What ideas have you been looking at and can you relate?

Amongst other things, we have been looking at MOOCs. I love reading MOOC research, no idea why! I find it interesting to read how learners engage with them, why the learners are engaged, what content is used and, most importantly, the pedagogies that underpin the learning design.

I very much enjoyed the seminar by Mike Sharples. It took me longer than the suggested hour, I think more like 2 hours. This was because I paused to make notes/take screenshots. It was very engaging and a fine example of how to host an engaging online seminar.

I also liked that the seminar was recorded in 2018 live (with questions from participants) and then posted in the course for later cohorts to watch. Excellent reuse of resources.

Sharples discussed the pedagogies that underpin FutureLearn and the difference beween the MOOCs designed for FutureLearn (social/networked and based on Human Learning as Conversations), vs MOOCs designed for platforms like Coursera and Khan Academy (based on the transmission model popularised by the 1970s OU). Though I would add here, that I know that there many Coursera MOOCS that do not depend on transmission… the style depends on who has designed the course.

Sharples described a feature in FutureLearn that enables learners to comment on individual activities, as opposed to in one forum. This is to encourage conversations around a specific concept. Though he mentioned that these activities can get thousands of posts which is overwhelming for many… So thought needs to be put into how that can be managed.

Was what I learned relevant to my professional practice?

I design courses for a living so yes! Lots more food for thought here.

I love the idea of having a conversation around a learning activity rather than a forum. As each study year passes, I like my OU forum less and less. I find it clunky and cumbersome. Also, the questions asked lend themselves to long posts that frankly, I have no motivation to read most of the time.


For social learning I love Twitter, I will get back to you on how I find blogging 😉 I am enjoying it now but it is a commitment.

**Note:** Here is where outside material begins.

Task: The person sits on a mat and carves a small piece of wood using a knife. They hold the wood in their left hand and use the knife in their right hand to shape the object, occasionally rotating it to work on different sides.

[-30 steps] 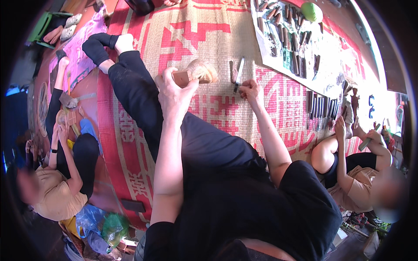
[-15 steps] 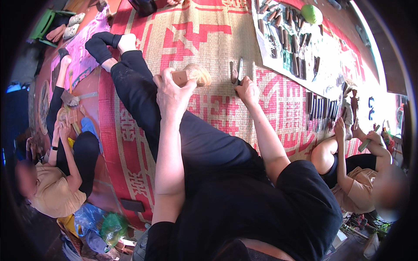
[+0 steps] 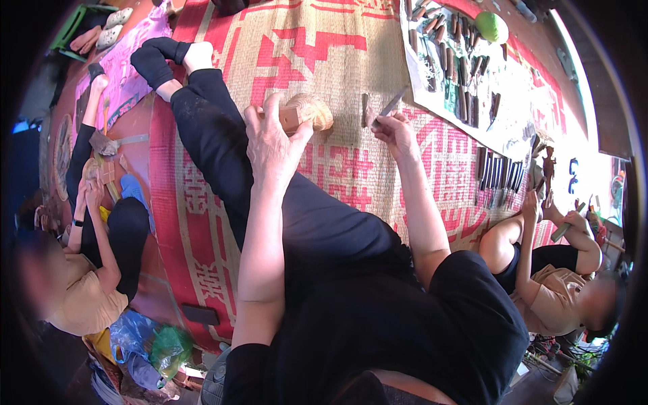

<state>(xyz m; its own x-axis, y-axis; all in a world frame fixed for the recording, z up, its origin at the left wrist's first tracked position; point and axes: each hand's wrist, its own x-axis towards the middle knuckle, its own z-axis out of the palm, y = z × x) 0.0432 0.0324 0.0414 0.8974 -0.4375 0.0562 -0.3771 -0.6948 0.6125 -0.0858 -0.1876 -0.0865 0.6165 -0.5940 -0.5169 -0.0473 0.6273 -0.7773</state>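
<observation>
While the person sat on the red and tan woven mat point(image 3: 337, 61) with one leg in dark trousers stretched forward, the left hand point(image 3: 273, 138) was raised over the knee and closed around a pale carved wooden piece point(image 3: 307, 111). Its fingers wrapped the near end, and the rounded, carved end stuck out to the right of the hand. The right hand point(image 3: 395, 131) was well apart from it, low over the mat, with its fingers pinched together on a slim carving tool point(image 3: 391, 104) whose metal blade pointed up and away. Just beside that tool a short dark stick point(image 3: 365, 109) lay on the mat. Farther right, a white cloth point(image 3: 520, 125) carried rows of many chisels point(image 3: 496, 172). On the left a second person point(image 3: 88, 270) sat working on wood, and on the right a third person point(image 3: 547, 270) held a small dark figure point(image 3: 548, 165).
</observation>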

Has anything you’ve studied prompted you to try something new?

This is the meta bit…

I am noticing that these specific types of open questions are prompting me to remind myself about the week’s learning, some nice consolidation being encouraged here.

I am trying to build up a bank of nice open questions for my own courses. Questions for private and public reflection. This very activity is showing me that it is very important to ask students to reflect on a block of time and not just on a specific question for one particular concept or learning outcome. Reflecting on a block of time enourages student direct learning AND human learning as conversations.